Pictures do not belong in the copy. Write out exactly the lines from the one containing "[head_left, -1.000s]" through the end of the data.

Supplied information

+ + + + + + +

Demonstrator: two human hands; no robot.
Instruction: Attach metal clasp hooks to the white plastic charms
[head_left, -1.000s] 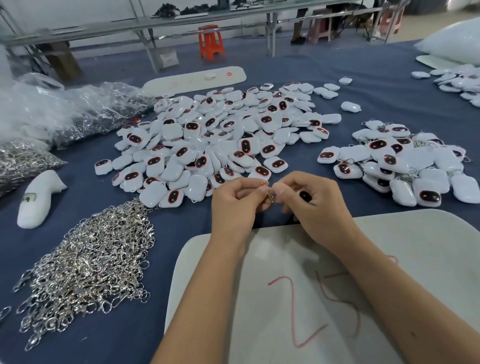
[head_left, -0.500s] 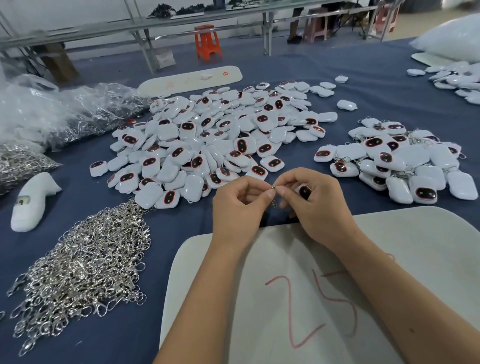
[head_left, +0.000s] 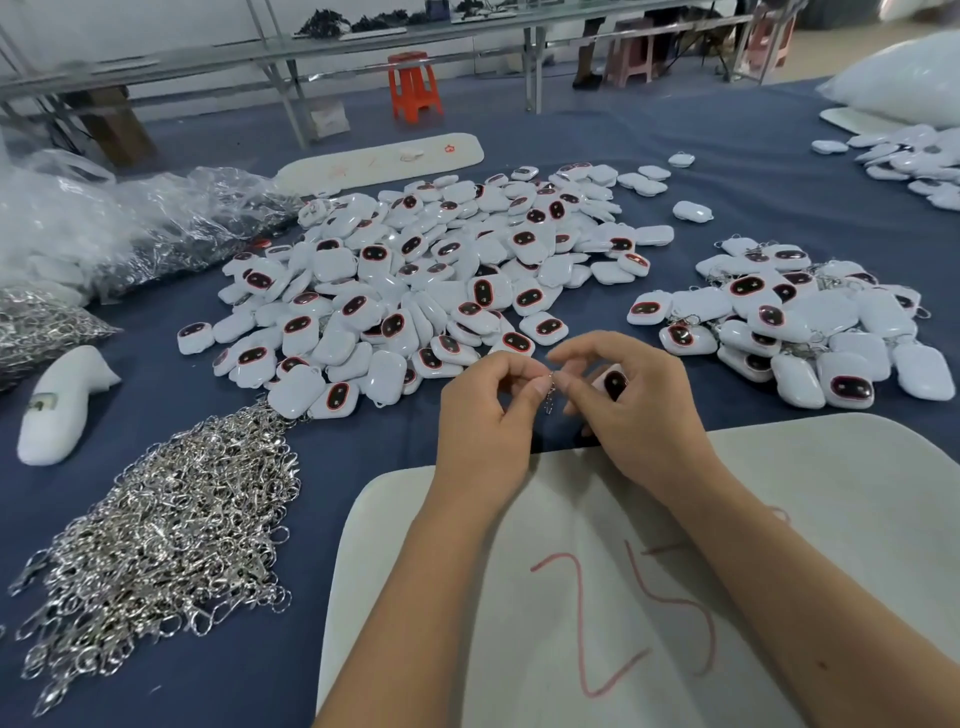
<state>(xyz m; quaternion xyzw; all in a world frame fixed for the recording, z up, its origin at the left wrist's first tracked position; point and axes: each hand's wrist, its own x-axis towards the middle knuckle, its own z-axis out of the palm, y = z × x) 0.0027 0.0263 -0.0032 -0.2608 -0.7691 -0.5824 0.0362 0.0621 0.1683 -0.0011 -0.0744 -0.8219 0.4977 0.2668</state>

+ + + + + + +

Solved problem
[head_left, -1.000s] 
[head_left, -0.500s] 
[head_left, +0.000s] 
<state>(xyz m; quaternion xyzw; all in a world frame fixed for the recording, z up, its origin at the left wrist's first tracked position; point and axes: each hand's wrist, its own x-axis towards the middle knuckle, its own z-axis out of the palm, y = z × x) 0.0027 0.0263 -0.0032 -0.2608 -0.7691 -0.5824 0.0362 0.0621 0.1683 -0.0011 -0.0744 -0.8219 0.4977 0.2668</state>

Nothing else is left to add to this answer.